Closed jtoy closed 9 years ago
That's an interesting one. @igrigorik any ideas why using the fiber version would spin the cpu at 100%?
Nope. What's the output? Are there any jobs, is it spinning in a loop, etc?
There are no jobs, I tested this with an empty beanstalkd server and just the code above. I believe the issue is from constantly calling next_tick, I'm still investigating.
The problem seems to be in each_job and next_tick. I wrote a modified each_job and this seems to work for me, if this is a valid fix I can submit a patch:
module EMJack
class Connection
def each_job2(timeout = nil, &blk)
work = Proc.new do
has_job = false
Fiber.new do
job = reserve(timeout)
has_job = true
blk.call(job)
end.resume
if has_job
EM.next_tick { work.call }
else
EM.add_timer 1, work
end
end
work.call
end
end
end
It looks close, when you set has_job to true, verify the job isn't null (the timeout may have triggered, in which case there was in fact no job.)

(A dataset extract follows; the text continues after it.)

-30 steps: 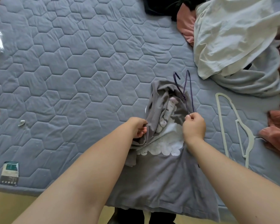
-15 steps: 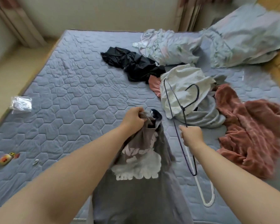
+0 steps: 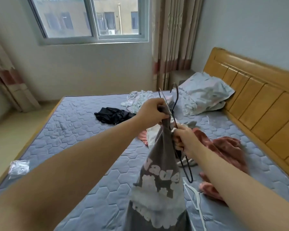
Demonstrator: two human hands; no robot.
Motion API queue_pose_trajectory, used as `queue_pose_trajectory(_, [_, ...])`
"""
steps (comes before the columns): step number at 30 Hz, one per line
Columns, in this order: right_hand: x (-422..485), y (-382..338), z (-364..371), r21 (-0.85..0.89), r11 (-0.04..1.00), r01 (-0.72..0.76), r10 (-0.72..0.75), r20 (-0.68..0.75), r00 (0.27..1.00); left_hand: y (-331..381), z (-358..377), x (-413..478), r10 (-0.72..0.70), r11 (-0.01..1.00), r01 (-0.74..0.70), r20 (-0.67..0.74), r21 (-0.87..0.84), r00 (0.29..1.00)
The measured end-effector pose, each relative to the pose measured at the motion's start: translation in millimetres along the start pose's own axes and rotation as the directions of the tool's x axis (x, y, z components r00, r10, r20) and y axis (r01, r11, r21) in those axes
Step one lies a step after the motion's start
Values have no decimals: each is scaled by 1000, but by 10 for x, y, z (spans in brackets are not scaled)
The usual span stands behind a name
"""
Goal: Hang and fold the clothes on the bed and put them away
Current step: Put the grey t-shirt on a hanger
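Left hand (image 3: 153, 112) is a tight fist around the bunched-up top of the grey T-shirt (image 3: 158, 180), holding it up over the bed (image 3: 90, 139). The rest of the shirt hangs straight down toward the bottom of the view, and the big white print on the front faces the camera.

Right hand (image 3: 185, 139) sits just below and to the right of the left one, right beside the shirt, with its fingers curled round a thin dark hanger (image 3: 177, 95). The hook end pokes up past the left fist and the other end sticks out below the right hand. Can't tell if any of it is actually inside the shirt yet, because the fabric and knuckles hide that bit.

Other stuff on the mattress:
- a white hanger (image 3: 197, 199) lying flat, near the hanging shirt on the right
- a rusty-pink garment (image 3: 227, 147) crumpled under and behind the right forearm
- a black garment (image 3: 113, 115) in a heap further up the bed
- a pale bundle of cloth (image 3: 140, 99) just beside a pillow (image 3: 205, 92), which sits at the wooden headboard (image 3: 257, 97)
- a clear plastic bag (image 3: 18, 167) near the left edge

Behind all that there's a window (image 3: 90, 17) with a curtain (image 3: 172, 39) to its right.
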State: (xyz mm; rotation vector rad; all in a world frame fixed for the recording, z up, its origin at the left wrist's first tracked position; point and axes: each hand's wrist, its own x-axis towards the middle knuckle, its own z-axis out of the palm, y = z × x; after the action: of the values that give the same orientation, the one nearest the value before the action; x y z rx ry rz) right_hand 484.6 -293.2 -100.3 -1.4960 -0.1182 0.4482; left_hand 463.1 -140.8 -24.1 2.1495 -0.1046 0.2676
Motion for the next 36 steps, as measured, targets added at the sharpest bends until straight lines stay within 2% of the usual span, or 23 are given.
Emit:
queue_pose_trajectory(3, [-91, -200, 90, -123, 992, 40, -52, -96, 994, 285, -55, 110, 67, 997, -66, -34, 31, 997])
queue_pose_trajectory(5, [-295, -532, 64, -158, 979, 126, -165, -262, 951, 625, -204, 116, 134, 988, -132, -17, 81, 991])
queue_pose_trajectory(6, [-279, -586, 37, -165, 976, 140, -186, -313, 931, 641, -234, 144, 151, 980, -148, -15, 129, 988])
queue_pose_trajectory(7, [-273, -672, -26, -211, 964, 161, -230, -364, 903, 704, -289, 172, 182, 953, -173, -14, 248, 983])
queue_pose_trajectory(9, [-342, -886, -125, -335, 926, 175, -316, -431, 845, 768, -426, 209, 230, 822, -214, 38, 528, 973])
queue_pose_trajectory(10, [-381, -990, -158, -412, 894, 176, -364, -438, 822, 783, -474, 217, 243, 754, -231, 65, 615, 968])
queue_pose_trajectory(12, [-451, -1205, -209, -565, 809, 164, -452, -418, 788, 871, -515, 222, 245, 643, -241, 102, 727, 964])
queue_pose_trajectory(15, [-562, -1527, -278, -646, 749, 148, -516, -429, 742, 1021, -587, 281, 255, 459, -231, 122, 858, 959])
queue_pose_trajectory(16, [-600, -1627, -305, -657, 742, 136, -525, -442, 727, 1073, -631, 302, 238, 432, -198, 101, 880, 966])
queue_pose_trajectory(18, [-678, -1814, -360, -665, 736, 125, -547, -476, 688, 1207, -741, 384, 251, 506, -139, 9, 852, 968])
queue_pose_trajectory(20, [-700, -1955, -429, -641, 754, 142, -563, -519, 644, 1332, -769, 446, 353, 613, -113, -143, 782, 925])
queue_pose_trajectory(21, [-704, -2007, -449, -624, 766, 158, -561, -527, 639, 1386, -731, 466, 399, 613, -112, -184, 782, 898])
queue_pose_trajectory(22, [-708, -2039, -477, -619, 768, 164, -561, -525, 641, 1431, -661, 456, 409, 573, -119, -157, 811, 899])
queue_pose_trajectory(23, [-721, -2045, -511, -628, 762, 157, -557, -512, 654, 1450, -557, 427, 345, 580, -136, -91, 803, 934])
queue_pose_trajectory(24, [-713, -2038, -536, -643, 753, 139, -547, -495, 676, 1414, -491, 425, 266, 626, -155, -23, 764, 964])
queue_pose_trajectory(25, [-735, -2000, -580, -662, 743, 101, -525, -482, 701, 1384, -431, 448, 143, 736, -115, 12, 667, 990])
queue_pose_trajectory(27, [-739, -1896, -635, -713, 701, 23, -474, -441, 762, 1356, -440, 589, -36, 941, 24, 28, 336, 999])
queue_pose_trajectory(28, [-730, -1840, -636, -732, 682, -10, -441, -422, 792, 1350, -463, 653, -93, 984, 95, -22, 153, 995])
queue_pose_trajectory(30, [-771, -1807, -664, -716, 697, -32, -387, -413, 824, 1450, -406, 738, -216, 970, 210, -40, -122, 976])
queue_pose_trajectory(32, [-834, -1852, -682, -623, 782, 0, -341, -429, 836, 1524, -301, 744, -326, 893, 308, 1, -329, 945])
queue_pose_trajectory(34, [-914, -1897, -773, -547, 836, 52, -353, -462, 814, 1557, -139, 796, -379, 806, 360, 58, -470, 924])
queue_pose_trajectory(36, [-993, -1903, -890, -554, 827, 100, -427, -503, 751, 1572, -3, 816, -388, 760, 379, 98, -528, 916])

1) Why do we need to create a new fiber per call? If you're inside of a EM::Synchrony.run you should just use Fiber.current.
2) What's the point of the extra add_timer(1)? If there is no job, block on the socket and wait until a job is available, no need to inject extra random delays.
3) Given 1+2, I think has_job is redundant.
So calling bean.fiber! already modifies the methods to use Fiber.current. I tested this code and it works, I needed to wrap the next_tick in a fiber, I can put this code in a patch:
module EMJack
class Connection
def each_job2(timeout = nil, &blk)
if (@fiberized)
work = Proc.new do
job = reserve(timeout)
blk.call(job)
EM.next_tick { Fiber.new { work.call }.resume }
end
else
work = Proc.new do
r = reserve(timeout)
r.callback do |job|
blk.call(job)
EM.next_tick { work.call }
end
r.errback do
EM.next_tick { work.call }
end
end
end
work.call
end
end
end
This API will give you an "async" each_job, which may or may not be what you want. Ex: you call each_job, it schedules a timer and you keep going to your next code block. An alternative API (arguably the expected API), would be to iterate on the jobs until there are no jobs left and then proceed. In which case, EM.next_tick is redundant (yes, you would be monopolizing the reactor).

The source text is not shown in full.